Rails today (outside New England) carry mostly containers of consumer goods, and heavy commodities.

Loose car railroading is practically a thing of the past, with solid trains of hoppers, containers, etc. instead of the endless mix of boxcars which used to carry so many varied cargoes. Those have all gone to trucks, over magnificent roadways supported by our taxes.

The future of New England railroading is passengers... either commuters or tourists.

  by johnpbarlow
 
Clearly the # of sidings and branches switched has declined precipitously over the past decades due to the change from heavy industry to lighter industry or even service oriented businesses. But Container service, autos, and bulk materials seem to be doing well. Even produce shipments via reefer from the W Coast are up with UP-CSX expedited service. Trash exports out of New England are up. GRS would likely ship more tonnage if the track and service quality west of Fitchburg was improved.

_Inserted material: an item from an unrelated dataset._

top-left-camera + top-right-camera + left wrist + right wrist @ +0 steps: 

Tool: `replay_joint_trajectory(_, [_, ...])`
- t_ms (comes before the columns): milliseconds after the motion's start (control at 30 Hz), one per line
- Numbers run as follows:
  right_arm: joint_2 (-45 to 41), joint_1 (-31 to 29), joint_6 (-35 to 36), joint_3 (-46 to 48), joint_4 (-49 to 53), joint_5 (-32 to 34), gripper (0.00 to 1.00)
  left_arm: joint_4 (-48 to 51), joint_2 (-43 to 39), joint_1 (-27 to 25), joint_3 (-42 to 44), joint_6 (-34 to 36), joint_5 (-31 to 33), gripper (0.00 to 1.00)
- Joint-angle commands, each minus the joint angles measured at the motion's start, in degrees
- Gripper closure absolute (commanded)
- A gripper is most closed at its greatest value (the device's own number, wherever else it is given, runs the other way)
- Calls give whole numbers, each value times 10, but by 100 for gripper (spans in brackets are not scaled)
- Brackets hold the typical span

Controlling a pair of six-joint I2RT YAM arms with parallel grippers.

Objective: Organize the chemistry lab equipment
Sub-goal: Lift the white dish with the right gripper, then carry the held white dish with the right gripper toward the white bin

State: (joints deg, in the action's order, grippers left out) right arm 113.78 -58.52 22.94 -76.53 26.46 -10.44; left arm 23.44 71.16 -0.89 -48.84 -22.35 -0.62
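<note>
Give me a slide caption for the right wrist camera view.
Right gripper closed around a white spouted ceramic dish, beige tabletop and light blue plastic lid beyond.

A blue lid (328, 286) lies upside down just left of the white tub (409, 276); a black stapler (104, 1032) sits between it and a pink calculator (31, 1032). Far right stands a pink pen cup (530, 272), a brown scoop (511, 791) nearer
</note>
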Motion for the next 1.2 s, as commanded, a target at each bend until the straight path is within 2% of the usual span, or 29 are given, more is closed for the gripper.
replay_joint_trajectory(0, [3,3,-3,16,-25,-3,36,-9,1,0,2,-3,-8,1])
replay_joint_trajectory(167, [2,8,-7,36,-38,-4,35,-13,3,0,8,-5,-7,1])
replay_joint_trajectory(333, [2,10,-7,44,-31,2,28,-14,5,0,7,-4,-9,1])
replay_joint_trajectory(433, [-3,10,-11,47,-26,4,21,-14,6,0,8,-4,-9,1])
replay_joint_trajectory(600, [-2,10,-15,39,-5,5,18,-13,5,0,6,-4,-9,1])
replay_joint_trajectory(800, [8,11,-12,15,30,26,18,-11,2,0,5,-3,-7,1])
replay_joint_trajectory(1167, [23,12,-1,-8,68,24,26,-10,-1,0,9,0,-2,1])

I've heard one RR mgr indicate that much Northern New England tonnage to/from the US is routed through Quebec via SLR to CP or via VRS/NECR to CP to avoid GRS.

  by NYNE
 
I sit in an office building high above Boston Harbor and watch the shipping in and out of the city. A lot of days I never see a single commercial ship. Most of the ships I see coming in and out are carrying LNG or petrolium of some kind.

By constrast, I was in Halifax a few months ago and they had a huge amound of shipping in and out and a container facility that put Boston's to shame.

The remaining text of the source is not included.